Over time, however, I began to see the limits of this orthodoxy and started to think more imaginatively about what we were doing. This meant reconsidering the borders of our space and reflecting on how the Writing Center could contribute to the wider culture of writing and teaching happening across campus. Working with faculty, staff, consultants, and students, the Center produced a three-year strategic plan, rebranded its image, created two online services, developed several writing-across-the-curriculum models, and implemented workshops on a host of topics. Despite these changes, the orthodoxies of the institution could not simply be ignored; indeed, they had to be confronted at every turn. Online services not only helped students who could not physically come to our Center, but they were also attractive to our consultants, many of whom were adjuncts who had families and and wanted to work from home. Workshops were useful to freshmen, sophomores, and those applying to jobs or graduate school, but they were also helpful to our instructors who wanted to know the types of questions students were bringing us. And the overwhelmingly positive feedback we got from students through the Office of Institutional Research and Assessment made us all feel good about all of this work.

Such generosity, however, tested the limits of orthodoxy. In order to grow, an organization needs stable resources — dependable budgets, working equipment, compatible schedules, and regularized labor. While adjuncts in our Program were compensated relatively better than other continent faculty, this approach required too much flux from them. I see this intimately now through the daily work of my partner Emily, who has been an adjunct in the Program since 2008. Changes to her schedule, which include teaching and consulting, affect us in ways I had not noticed as a staff member in the Writing Program. My philosophy is therefore influenced by the complex ethics that emerge from the tensions between one’s allegiance to the institution, the profession, and the material effects this has at home. Although my colleagues in the Program were equally generous as we pursued a new vision of the Writing Center, I realize looking back that there is an invisible cost to forging ahead without the resources required to make them stick.

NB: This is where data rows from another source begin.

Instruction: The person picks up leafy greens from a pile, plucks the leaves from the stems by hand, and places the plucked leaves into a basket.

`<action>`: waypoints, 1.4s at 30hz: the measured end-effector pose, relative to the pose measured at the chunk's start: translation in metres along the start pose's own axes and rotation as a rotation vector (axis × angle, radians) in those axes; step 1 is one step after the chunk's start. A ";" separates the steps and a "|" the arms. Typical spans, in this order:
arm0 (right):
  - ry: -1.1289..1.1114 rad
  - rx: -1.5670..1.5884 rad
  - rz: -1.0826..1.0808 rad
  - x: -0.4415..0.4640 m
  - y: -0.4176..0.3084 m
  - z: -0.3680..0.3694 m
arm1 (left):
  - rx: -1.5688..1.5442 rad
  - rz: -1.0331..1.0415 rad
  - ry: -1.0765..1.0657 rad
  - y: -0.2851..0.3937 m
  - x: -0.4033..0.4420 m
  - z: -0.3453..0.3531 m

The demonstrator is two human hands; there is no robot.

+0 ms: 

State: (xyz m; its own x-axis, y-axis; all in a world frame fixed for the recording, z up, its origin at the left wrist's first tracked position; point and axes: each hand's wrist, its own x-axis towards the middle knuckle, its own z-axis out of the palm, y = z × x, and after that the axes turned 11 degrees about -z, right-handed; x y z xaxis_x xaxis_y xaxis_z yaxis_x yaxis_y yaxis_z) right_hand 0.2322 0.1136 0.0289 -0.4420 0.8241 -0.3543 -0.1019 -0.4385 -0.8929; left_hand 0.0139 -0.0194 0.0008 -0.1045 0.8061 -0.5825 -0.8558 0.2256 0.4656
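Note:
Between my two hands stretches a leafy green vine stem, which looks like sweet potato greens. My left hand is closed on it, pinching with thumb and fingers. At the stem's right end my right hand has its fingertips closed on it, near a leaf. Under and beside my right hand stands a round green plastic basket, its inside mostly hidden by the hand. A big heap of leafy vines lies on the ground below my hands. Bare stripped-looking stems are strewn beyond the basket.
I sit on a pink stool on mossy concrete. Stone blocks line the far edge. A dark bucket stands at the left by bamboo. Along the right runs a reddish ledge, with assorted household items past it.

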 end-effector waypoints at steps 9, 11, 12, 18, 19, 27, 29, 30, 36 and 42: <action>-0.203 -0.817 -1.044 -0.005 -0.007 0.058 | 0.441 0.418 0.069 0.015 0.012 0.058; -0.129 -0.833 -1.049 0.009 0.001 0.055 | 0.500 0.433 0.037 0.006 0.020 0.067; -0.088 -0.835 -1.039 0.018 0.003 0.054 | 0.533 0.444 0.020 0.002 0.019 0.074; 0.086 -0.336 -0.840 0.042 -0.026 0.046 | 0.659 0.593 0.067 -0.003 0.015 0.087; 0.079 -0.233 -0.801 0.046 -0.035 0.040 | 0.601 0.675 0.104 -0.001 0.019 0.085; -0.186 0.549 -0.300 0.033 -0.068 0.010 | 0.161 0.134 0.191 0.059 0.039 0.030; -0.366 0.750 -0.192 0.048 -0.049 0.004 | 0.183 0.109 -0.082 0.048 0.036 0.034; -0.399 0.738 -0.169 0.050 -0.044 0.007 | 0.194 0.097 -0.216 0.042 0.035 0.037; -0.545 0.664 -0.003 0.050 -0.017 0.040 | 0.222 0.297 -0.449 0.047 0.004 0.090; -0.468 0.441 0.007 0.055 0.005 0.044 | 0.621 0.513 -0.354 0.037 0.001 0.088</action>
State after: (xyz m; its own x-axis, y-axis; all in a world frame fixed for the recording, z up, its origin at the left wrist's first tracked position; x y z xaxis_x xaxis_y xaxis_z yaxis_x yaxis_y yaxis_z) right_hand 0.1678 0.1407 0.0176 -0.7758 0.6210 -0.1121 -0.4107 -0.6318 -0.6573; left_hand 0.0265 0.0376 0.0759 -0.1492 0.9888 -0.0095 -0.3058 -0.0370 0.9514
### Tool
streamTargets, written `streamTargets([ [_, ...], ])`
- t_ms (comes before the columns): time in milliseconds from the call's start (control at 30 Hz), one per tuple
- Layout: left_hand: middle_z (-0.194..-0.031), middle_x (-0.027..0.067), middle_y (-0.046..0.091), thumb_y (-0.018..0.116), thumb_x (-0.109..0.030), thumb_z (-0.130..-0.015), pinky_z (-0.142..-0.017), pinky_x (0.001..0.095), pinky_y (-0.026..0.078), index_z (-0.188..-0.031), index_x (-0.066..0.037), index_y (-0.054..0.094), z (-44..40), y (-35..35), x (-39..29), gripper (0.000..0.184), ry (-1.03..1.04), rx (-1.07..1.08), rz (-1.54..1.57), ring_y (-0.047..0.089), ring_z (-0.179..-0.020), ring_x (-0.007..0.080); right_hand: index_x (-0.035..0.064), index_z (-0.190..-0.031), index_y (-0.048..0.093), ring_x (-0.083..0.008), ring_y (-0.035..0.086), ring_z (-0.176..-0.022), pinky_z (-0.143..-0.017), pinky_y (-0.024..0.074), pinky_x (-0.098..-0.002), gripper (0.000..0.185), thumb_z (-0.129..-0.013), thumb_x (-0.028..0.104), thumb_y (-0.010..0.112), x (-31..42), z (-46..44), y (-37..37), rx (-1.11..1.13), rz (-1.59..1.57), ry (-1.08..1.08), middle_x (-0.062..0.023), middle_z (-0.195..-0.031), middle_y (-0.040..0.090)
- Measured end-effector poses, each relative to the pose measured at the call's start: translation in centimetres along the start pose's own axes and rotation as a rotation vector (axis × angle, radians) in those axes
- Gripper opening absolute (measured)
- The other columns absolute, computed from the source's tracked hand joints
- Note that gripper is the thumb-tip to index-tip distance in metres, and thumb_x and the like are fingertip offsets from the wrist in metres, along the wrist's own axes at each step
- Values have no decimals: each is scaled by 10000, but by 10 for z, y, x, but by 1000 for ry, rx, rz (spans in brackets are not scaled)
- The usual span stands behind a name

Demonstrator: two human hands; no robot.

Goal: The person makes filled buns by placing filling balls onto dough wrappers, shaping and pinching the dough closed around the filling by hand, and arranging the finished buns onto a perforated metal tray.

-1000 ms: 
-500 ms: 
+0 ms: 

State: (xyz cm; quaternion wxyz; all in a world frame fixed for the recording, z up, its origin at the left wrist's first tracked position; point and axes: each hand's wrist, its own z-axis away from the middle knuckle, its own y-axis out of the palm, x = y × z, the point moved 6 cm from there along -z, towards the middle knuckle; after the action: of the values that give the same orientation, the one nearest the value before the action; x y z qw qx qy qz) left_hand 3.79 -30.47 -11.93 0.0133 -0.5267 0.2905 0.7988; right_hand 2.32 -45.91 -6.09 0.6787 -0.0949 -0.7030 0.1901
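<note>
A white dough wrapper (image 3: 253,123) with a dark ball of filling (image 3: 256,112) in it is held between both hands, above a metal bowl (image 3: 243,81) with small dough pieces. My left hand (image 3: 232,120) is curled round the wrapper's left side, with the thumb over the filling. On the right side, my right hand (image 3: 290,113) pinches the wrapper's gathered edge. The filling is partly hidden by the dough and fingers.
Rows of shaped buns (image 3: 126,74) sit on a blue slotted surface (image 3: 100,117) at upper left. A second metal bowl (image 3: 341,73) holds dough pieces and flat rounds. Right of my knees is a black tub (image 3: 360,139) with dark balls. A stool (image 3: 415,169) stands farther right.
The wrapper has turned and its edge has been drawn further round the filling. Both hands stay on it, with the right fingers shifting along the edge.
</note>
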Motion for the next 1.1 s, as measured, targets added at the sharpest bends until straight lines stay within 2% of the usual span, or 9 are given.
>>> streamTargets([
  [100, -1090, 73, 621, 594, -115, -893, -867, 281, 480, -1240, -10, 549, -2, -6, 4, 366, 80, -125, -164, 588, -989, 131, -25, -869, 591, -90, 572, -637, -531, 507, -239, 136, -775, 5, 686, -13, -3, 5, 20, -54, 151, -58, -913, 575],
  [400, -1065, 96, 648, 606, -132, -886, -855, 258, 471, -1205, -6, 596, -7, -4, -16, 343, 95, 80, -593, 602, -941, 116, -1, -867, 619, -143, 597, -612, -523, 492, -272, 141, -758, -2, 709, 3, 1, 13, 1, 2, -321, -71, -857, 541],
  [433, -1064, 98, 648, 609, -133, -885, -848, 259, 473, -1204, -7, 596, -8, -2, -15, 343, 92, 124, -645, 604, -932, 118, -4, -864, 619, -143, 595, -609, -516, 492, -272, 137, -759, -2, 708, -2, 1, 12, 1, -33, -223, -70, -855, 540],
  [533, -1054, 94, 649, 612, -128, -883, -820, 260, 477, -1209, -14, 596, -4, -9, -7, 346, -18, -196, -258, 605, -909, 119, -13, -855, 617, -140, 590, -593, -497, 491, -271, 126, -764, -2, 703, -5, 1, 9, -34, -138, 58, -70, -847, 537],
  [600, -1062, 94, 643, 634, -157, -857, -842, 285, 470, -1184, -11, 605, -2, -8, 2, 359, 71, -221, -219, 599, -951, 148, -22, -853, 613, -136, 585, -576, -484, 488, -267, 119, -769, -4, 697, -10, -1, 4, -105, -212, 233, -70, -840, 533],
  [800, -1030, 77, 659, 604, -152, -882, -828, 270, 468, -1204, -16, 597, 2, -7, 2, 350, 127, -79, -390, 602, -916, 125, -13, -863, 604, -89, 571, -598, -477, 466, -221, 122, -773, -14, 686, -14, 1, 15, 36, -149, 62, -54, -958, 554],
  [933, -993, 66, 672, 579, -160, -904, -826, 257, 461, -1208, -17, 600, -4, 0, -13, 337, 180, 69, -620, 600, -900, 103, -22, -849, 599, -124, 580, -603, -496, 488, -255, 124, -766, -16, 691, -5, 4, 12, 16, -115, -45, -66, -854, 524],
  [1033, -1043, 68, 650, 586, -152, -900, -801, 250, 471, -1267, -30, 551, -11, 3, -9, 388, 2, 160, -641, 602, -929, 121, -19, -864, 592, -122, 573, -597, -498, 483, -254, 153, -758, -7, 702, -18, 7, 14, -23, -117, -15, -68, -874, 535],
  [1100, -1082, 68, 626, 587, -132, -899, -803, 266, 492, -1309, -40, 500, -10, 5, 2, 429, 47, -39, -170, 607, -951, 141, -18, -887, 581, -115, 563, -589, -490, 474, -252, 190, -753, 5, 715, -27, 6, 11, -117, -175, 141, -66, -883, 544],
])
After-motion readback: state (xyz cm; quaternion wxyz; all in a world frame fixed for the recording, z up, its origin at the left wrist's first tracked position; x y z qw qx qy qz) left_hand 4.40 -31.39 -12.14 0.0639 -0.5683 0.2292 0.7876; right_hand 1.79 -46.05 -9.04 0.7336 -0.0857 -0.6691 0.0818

While my responses to these tensions were complex when I was a staff member and cannot be easily reduced, my guiding approach was one that tried not to confuse the short game for the long. My own investments in social justice, informed by historical study of marginalized DIY communities, suggests this is important. As an “activist WPA,” this includes being transparent about the institution’s orthodoxies while explaining their effects to those who help produce them. It means approaching employees and colleagues generously, while communicating the fundamental tenets of the orthodoxies that drive decision-making at the institution. Above all it means developing a style of leadership where your colleagues can approach you to talk through these tensions, even if they don’t always agree with where you stand on them. It is a philosophy that accepts the realities of both, putting them in conversation to build a healthy, always-changing program that doesn’t lose sight of the larger struggles ahead.